Recuerdo que Taman salió a nuestro encuentro sumamente pálido. Tenia ya noticia de la muerte del hijo de su hermana.

Pero me llamó la atención que no se dignó dirigir una sola mirada a la preciosa flor, cuyos festones de terciopelo y oro llenaban la mísera habitación revestida de tapices baratos y alfombras, mezquinas, de un monstruoso prestigio de sueño chino. Nos miramos todos en silencio: luego Taman dijo:

—¿Dónde han dejado al hijo de mi hermana?
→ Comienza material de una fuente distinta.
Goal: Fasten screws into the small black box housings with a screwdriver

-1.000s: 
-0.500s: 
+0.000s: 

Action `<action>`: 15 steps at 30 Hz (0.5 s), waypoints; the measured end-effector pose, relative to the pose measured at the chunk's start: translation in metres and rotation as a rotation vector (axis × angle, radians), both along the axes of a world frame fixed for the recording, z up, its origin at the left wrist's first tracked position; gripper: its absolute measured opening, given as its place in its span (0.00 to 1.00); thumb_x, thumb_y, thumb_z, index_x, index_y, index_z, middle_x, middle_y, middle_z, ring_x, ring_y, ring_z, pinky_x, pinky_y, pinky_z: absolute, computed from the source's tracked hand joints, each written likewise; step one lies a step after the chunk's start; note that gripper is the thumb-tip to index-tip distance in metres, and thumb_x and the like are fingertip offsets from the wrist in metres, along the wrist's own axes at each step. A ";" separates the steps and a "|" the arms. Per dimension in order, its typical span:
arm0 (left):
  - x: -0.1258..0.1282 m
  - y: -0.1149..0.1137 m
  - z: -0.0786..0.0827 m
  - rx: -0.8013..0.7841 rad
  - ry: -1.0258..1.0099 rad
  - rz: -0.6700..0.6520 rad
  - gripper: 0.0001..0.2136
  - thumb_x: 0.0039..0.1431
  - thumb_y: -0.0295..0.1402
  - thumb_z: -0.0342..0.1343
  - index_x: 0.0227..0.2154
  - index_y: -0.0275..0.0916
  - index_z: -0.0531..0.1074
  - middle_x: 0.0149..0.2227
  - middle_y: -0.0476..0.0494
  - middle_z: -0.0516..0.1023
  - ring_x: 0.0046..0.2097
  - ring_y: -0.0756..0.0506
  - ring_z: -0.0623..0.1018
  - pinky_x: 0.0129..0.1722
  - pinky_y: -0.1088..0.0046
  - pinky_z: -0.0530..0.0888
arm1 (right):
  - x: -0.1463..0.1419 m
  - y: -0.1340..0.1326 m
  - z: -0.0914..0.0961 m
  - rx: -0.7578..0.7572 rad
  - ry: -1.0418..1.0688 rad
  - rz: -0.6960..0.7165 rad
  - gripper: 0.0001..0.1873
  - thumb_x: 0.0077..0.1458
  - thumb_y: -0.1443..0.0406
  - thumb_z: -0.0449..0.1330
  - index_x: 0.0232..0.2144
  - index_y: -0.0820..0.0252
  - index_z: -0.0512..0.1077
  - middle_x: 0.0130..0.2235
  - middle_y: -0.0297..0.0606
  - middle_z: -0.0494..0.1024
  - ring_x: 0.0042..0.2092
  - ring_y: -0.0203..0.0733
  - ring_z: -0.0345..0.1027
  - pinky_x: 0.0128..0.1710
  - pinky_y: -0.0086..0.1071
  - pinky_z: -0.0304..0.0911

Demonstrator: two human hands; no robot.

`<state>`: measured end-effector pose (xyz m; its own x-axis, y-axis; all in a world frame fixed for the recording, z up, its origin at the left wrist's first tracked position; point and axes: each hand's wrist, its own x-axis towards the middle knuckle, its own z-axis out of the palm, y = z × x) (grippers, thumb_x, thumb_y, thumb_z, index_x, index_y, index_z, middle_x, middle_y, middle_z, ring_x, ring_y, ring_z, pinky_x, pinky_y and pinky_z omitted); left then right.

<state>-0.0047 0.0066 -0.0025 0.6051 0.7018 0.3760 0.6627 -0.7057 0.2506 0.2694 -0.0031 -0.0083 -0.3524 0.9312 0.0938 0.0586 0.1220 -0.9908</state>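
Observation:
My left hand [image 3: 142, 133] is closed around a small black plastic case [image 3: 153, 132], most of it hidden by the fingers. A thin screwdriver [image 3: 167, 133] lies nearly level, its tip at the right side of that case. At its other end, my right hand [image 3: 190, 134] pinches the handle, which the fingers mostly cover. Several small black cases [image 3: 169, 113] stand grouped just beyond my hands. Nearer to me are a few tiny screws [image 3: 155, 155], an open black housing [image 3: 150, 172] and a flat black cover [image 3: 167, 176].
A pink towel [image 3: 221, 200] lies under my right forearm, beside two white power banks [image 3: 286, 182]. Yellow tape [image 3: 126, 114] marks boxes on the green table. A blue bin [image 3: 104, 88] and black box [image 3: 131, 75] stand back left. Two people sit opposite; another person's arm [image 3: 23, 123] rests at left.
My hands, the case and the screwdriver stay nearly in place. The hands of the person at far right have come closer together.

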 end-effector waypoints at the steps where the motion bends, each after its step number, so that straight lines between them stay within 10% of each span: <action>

Creo que el primo Guillermo empleó cinco mil palabras para explicarle a Taman el final del Ojo de Alá. Mesándose la barba, lo cual es signo peligroso en un musulmán robusto, Taman escuchaba a Guillermo, y cuanto más profundo era el silencio de Taman, más impaciente y voluble era la cháchara de Guillermo. Y de pronto Taman, cuya exquisita educación no hacía esperar esta reacción de su parte, agarró un garrote, y levantándolo sobre la cabeza de Guillermo, dijo:

—¡Perro maldito! ¡Cómete esa orquídea!

—¡Taman —suplicó el primo Guillermo—, Taman, entiéndeme: ni tú, ni yo, ni él tuvo la culpa! En cuanto a comerme esa orquídea, no digas disparates. ¿Te comerías veinte mil dólares?

—¿Cómete esa orquídea, he dicho!

—Entendámonos, Taman: tu querido sobrino...

—¡Vas a comerte esa orquídea, perro!

El tono que esta vez empleó Taman para amenazar fue terrorífico. Que el primo Guillermo se percató de ello lo demuestra el hecho que sin ningún pudor se arrodilló delante de Taman, y tomándole la chilaba, le dijo:

—Escúchame, honorable hermano mío...

Una sombra de ferocidad cruzo el rostro de Taman. Guillermo Emilio vio esa sombra, y con infinita melancolía se dirigió a la angarilla donde la orquídea negra dejaba caer su picudo cáliz de terciopelo y oro.

—Taman, piensa...

—¡Come! —ladró Taman.

Entonces por primera y probablemente por última vez en mi vida he visto a un hombre comerse veinte mil dólares. El primo Guillermo desgarró la orquídea de su tronco, y con la misma desesperación de quien devora sus propias entrañas comenzó a morder y tragarse el suntuoso tejido de la flor.

Cuando Guillermo terminó de comerse el último pedacito de terciopelo y oro, Taman salió del tabuco en silencio, y Guillermo se desmayó.

Estuvo dos meses enfermo del estómago, y cuando creyeron que se había curado una peste curiosísima, manchas negras con borde bronceado, le comenzó a cubrir la piel en todas partes del cuerpo, y aunque varios médicos sospechan que es una afección nerviosa, ninguna autoridad sanitaria le permite al primo Guillermo abandonar la isla donde “se comio su fortuna”.